■ Task objective
Would you retype the whole listing verbatim, keeping pictures out of it?

■ Source material

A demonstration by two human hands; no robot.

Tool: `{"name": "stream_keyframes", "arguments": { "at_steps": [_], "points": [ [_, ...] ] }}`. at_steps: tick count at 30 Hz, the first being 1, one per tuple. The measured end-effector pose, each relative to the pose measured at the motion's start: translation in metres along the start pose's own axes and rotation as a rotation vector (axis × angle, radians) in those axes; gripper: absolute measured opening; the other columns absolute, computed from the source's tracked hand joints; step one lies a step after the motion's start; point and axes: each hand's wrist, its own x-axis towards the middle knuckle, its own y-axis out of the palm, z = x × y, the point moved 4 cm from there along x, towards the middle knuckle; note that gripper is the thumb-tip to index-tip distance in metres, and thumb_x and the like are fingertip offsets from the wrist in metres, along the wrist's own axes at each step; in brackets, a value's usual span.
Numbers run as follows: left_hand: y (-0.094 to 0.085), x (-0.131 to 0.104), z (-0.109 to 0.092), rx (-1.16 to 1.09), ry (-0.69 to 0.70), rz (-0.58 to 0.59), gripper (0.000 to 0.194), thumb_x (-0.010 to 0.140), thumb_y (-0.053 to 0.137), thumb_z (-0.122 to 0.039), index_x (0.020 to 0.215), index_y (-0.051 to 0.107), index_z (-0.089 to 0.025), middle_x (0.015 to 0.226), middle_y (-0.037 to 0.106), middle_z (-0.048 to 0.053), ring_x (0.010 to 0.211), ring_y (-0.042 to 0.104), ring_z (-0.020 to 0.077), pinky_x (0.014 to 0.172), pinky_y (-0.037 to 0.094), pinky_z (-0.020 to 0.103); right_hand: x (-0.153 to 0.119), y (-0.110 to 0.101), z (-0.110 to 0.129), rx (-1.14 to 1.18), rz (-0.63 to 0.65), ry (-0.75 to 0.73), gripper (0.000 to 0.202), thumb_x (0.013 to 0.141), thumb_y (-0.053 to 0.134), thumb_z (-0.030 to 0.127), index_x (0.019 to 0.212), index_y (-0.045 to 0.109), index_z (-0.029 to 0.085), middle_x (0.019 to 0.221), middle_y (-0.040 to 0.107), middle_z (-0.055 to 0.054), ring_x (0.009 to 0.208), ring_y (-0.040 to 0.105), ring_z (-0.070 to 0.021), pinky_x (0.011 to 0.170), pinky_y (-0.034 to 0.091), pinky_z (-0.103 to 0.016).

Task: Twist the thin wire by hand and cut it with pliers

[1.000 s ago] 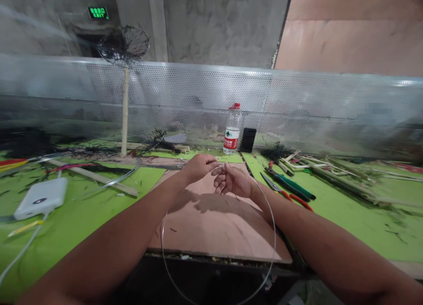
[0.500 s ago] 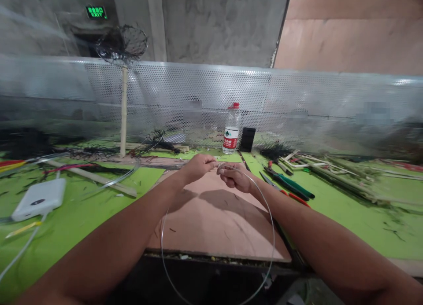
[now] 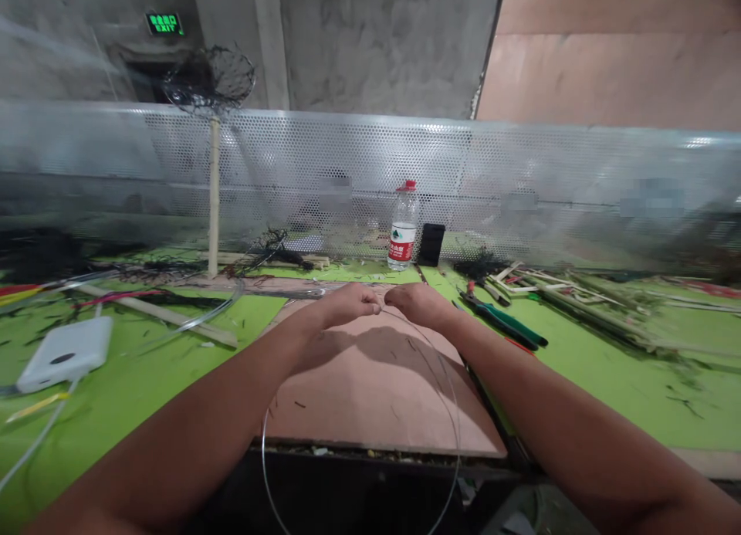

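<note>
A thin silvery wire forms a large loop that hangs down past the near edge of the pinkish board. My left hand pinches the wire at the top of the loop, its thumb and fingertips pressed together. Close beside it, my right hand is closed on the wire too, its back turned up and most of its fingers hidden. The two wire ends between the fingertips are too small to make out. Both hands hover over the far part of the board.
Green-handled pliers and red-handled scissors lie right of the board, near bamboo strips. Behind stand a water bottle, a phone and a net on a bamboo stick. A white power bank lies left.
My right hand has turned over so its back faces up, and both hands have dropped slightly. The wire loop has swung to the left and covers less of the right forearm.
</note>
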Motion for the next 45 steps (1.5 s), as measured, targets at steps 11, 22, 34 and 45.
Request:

■ Problem solution
A demonstration by two human hands; no robot.

Tool: `{"name": "stream_keyframes", "arguments": { "at_steps": [_], "points": [ [_, ...] ] }}`. at_steps: tick count at 30 Hz, the first being 1, one per tuple. The measured end-effector pose, each relative to the pose measured at the motion's start: translation in metres along the start pose's own axes and rotation as a rotation vector (axis × angle, radians) in those axes; gripper: absolute measured opening; the other columns absolute, computed from the source's tracked hand joints; step one lies a step after the motion's start; point and axes: each hand's wrist, its own x-axis towards the middle knuckle, its own y-axis out of the palm, z = x × y, the point moved 4 cm from there along x, towards the middle knuckle; note that gripper is the thumb-tip to index-tip distance in metres, and thumb_x and the like are fingertip offsets from the wrist in metres, along the wrist's own axes at each step; in brackets, a value's usual span.
Numbers run as follows: left_hand: y (-0.094 to 0.085), x (-0.131 to 0.104), z (-0.109 to 0.092), rx (-1.16 to 1.09), ry (-0.69 to 0.70), rz (-0.58 to 0.59), gripper (0.000 to 0.194), thumb_x (-0.010 to 0.140), thumb_y (-0.053 to 0.137), thumb_z (-0.122 to 0.039), index_x (0.020 to 0.215), index_y (-0.051 to 0.107), index_z (-0.089 to 0.025), middle_x (0.015 to 0.226), middle_y (-0.037 to 0.106), middle_z (-0.048 to 0.053), ring_x (0.010 to 0.211), ring_y (-0.042 to 0.104), ring_z (-0.020 to 0.077), pinky_x (0.014 to 0.172), pinky_y (-0.037 to 0.094), pinky_z (-0.020 to 0.103); right_hand: x (-0.153 to 0.119), y (-0.110 to 0.101), z (-0.110 to 0.129), rx (-1.14 to 1.18), rz (-0.63 to 0.65), ry (-0.75 to 0.73), gripper (0.000 to 0.202), thumb_x (0.013 to 0.141), thumb_y (-0.053 to 0.134), thumb_z (-0.030 to 0.127), index_x (0.019 to 0.212), index_y (-0.045 to 0.109), index_z (-0.029 to 0.085), middle_x (0.019 to 0.221), middle_y (-0.040 to 0.107), middle_z (-0.055 to 0.054), ring_x (0.009 to 0.208), ring_y (-0.040 to 0.105), ring_z (-0.070 to 0.021), pinky_x (0.011 to 0.170), pinky_y (-0.034 to 0.091), pinky_z (-0.103 to 0.016).

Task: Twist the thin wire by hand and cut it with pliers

[1.000 s ago] 
[0.500 s ago] 
[now] 

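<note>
A thin silvery wire forms a large loop that hangs down past the near edge of the pinkish board. My left hand pinches the wire at the top of the loop, its thumb and fingertips pressed together. Close beside it, my right hand is closed on the wire too, its back turned up and most of its fingers hidden. The two wire ends between the fingertips are too small to make out. Both hands hover over the far part of the board.
Green-handled pliers and red-handled scissors lie right of the board, near bamboo strips. Behind stand a water bottle, a phone and a net on a bamboo stick. A white power bank lies left.
My right hand has turned over so its back faces up, and both hands have dropped slightly. The wire loop has swung to the left and covers less of the right forearm.
</note>
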Motion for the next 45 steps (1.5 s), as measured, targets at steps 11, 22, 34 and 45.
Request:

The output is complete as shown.